6. 非極性溶媒はヘキサンである請求の範囲第５項記載の方法。
7. 極性溶媒はアセトン、エタノールおよびイソプロピルアルコールからなる群より選ばれる請求の範囲第５項記載の方法。
8. 接種後、ｐＨが５．０と６．０との間に維持される、請求の範囲第１項に記載の方法。
9. ｐＨが、発酵当初のレベルあるいはこれをわずかに上回るレベルに制御される、請求の範囲第１項に記載の方法。
10. 栄養培地が、８０ｇ／ｌまたはそれ以上のグルコースに相当する炭素養分および１６ｇ／ｌまたはそれ以上の酵母エキスに相当する窒素養分を含む、請求の範囲第１項に記載の方法。
11. 炭素養分の濃度が、６０ｇ／ｌのグルコース相当またはそれ以下に低下したら、ｐＨを約６．０またはそれ以上に上昇させる、請求の範囲第１０項に記載の方法。
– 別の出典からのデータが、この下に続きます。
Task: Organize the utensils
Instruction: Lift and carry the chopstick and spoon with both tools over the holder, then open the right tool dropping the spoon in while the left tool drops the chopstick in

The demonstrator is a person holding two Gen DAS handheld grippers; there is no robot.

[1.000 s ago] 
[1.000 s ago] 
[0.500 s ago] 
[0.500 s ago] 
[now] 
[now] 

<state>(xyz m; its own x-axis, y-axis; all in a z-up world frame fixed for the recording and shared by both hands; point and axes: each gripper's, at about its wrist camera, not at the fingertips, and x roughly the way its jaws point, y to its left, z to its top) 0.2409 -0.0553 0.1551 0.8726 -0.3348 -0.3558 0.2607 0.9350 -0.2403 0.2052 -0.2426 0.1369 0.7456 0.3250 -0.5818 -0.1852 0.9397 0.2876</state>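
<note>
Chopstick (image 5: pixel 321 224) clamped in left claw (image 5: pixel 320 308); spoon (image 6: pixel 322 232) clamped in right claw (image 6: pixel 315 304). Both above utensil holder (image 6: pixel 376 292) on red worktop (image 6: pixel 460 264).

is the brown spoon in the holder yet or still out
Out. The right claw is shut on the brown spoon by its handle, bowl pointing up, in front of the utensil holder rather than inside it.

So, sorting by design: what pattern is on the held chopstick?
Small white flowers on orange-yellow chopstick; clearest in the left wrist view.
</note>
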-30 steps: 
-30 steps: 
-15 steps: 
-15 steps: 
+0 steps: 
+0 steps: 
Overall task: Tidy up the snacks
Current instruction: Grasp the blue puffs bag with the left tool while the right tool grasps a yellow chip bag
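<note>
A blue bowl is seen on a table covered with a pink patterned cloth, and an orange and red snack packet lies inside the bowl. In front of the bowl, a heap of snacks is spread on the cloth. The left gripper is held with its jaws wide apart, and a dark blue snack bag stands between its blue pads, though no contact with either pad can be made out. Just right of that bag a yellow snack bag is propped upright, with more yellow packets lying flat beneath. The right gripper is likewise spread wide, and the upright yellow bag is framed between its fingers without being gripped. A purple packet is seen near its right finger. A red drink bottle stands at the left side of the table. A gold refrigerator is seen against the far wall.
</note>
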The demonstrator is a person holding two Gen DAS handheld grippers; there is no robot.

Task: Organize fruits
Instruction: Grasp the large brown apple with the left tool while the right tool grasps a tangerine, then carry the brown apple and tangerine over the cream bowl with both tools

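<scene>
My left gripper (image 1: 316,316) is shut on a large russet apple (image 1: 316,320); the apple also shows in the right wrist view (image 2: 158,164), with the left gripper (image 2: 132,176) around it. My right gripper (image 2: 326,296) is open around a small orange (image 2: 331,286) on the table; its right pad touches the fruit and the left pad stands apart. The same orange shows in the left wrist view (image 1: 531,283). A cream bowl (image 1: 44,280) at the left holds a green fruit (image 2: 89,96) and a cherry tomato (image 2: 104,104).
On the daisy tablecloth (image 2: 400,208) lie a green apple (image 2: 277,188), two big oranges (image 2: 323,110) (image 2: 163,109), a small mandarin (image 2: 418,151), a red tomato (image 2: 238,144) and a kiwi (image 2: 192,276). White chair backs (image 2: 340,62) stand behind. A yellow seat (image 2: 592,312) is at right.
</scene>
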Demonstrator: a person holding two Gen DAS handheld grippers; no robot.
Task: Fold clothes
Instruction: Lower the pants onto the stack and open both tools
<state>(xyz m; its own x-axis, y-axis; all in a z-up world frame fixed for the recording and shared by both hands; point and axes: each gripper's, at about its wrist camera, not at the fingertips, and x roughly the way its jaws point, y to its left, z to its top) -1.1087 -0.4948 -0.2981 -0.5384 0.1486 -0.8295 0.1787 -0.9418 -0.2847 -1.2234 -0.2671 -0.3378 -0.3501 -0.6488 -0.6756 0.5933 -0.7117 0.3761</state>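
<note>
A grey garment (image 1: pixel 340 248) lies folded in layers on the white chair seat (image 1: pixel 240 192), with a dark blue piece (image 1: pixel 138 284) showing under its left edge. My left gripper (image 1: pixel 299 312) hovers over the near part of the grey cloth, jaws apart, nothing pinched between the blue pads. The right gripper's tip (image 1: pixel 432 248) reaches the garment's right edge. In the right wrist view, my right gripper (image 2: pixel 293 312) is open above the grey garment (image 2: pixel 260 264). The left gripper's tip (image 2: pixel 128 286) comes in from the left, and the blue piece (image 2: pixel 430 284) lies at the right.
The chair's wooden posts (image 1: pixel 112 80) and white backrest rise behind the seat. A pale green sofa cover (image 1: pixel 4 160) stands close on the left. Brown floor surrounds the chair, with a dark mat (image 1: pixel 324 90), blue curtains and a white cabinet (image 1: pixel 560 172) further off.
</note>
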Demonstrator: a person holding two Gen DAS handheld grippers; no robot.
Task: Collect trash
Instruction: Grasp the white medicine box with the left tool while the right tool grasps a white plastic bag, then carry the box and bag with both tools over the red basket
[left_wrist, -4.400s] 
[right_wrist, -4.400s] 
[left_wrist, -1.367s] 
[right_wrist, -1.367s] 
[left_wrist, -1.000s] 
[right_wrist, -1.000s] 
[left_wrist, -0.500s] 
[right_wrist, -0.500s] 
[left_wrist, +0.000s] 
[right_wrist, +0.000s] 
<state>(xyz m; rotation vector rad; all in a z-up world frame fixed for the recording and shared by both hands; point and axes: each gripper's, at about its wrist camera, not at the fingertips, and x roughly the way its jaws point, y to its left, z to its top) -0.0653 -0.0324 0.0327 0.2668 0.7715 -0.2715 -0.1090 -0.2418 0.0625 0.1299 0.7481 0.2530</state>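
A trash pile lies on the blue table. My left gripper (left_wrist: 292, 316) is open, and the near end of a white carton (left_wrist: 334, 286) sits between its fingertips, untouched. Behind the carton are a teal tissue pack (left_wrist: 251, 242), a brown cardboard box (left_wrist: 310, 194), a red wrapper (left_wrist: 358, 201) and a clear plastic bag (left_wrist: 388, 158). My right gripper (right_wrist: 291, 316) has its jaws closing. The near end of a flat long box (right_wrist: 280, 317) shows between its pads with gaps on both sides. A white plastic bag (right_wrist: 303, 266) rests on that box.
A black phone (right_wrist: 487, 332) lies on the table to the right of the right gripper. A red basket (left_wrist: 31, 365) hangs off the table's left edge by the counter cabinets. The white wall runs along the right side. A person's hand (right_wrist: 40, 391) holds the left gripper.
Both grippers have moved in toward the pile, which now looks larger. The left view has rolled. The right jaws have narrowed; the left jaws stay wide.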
12. 酸素の取り込みが最大に達する頃に、ｐＨを６．５と７．０との間に上げる、請求の範囲第１項に記載の方法。
13. 発酵の最終段階に当り、ｐＨが約７．０〜７．５に調整される、請求の範囲第１項に記載の方法。
14. 未修飾の菌体油の生産方法であって、前記油は、脂肪酸残基の少なくとも２５％がアラキシド酸（ＡＲＡ）であるトリグリセリドを含み、前記油中のエイコサペンタエン酸（ＥＰＡ）残基量はアラキドン酸（ＡＲＡ）残基量の５分の１を超えず、
    （ａ）モルティエレラ属の菌体を、栄養培地を含み、空気を導入した発酵器中で培養する工程であって、該栄養培地は８０ｇ／ｌまたはそれ以上のグルコースに相当する炭素養分、および１６ｇ／ｌまたはそれ以上の酵母エキスに相当する窒素養分を含む、工程と、
    （ｂ）前記培養の開始時にはｐＨを約５と６との間に維持する工程と、
    （ｃ）炭素養分の濃度が、６０ｇ／ｌのグルコース相当またはそれ以下に低下したら、ｐＨを約６．０またはそれ以上に上昇させる工程と、
    （ｄ）酸素の取り込みが最大に達する頃に、ｐＨを約６．５と７．０との間に上げる工程と、
    （ｅ）発酵の最終段階に当り、ｐＨを約７〜７．５に調整する工程と
    （ｆ）前記発酵器からバイオマスを採取し、このバイオマスから前記未修飾の菌体油を回収する工程を含む方法。